Open yutiansut opened this issue 2 years ago • 3 comments

Describe your feature request

currently the groupby_rolling, groupby_dynamic can only agg pl.col context, but sometimes we need to apply func over the whole dataframe for analysis, for sure, we can use pl.apply([columns], func(pl.DataFrame(columns)) to reconstruct that, i remember in very old version there is an api call the the df.rolling(windows).apply can this be add to current api

yutiansut avatar May 08 '22 12:05 yutiansut

expected:

df.groupby_rolling(.....).apply( 

df.groupby_dynamic(.....).apply( 

maybe a __iter__ for groupbyclass?

yutiansut avatar May 08 '22 12:05 yutiansut

Do you mean the same functionality as the ordinary groupby has?

This is what it does:

    def apply(
        self,
        func: Callable[[Any], Any],
        return_dtype: Optional[Type[DataType]] = None,
    ) -> DF:
        """
        Apply a function over the groups.
        """
        df = self.agg_list()
        if self.selection is None:
            raise TypeError(
                "apply not available for Groupby.select_all(). Use select() instead."
            )
        for name in self.selection:
            s = df.drop_in_place(name + "_agg_list").apply(func, return_dtype)
            s.rename(name, in_place=True)
            df[name] = s

        return df

ritchie46 avatar May 11 '22 11:05 ritchie46

+1

Yes, I believe this is what I'm after also.

I'm wanting to do the following steps:

  1. Apply a groupby_rolling() to a data frame
  2. then, for each group/window produced by the groupby_rolling() I want to groupby()/groupby_dynamic() that
  3. so that I can apply various aggregation functions to those sub-groups and return as new columns for each row

To put that in more of a plain-english use case:

  • Suppose a data frame with a timeseries and float columns
  • For each row, I want to take a rolling window of the past 15min of data
  • For each rolling window, I want to sub-group that 15min into chunks of 5min
  • For each of those 5min chunks I want to calculate (for the float column): -- the mean of that chunk (and return as new columns (think col names like "5min_ago_mean", "10min_ago_mean" (or this could be one column containing a list etc; same-same)) -- the diff between the first and last value in each chunk (and return as new columns (e.g. "5_min_ago_diff"))

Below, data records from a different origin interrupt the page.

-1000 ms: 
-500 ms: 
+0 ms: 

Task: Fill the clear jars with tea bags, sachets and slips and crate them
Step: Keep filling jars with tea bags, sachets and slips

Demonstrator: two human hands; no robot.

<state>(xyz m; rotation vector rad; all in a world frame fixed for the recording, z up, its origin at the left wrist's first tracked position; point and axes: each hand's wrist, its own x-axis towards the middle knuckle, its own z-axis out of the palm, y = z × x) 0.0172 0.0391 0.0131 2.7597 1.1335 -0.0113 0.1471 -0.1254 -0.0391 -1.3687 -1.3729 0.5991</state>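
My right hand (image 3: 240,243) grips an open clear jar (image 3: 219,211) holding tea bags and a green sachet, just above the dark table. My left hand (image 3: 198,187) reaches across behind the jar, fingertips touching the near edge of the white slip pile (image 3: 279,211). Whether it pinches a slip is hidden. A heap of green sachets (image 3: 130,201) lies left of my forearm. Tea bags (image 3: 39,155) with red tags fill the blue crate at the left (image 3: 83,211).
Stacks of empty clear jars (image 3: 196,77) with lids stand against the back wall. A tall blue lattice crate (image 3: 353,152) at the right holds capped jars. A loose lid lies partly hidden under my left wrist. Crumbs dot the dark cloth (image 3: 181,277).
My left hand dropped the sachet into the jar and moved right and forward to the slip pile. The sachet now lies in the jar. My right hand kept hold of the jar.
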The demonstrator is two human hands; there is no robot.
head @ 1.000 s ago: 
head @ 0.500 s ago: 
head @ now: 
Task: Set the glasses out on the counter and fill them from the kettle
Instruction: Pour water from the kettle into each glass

My mental model for this is that in order to do the sub-group aggregation I 'want' to treat each window from the groupby_rolling() like a dataframe (as opposed to single columns within a normal aggregation context) as I need to be able to sub-group based on the timestamps within the rolling window before I can apply any aggregations to the float column.

Please let me know if you want a more comprehensive example or if there's another approach/API method I should be looking at to achieve this.

Dermotholmes avatar Jan 02 '23 11:01 Dermotholmes

This exists as map_groups. There is also an __iter__ method for all group by types.

stinodego avatar Sep 08 '23 15:09 stinodego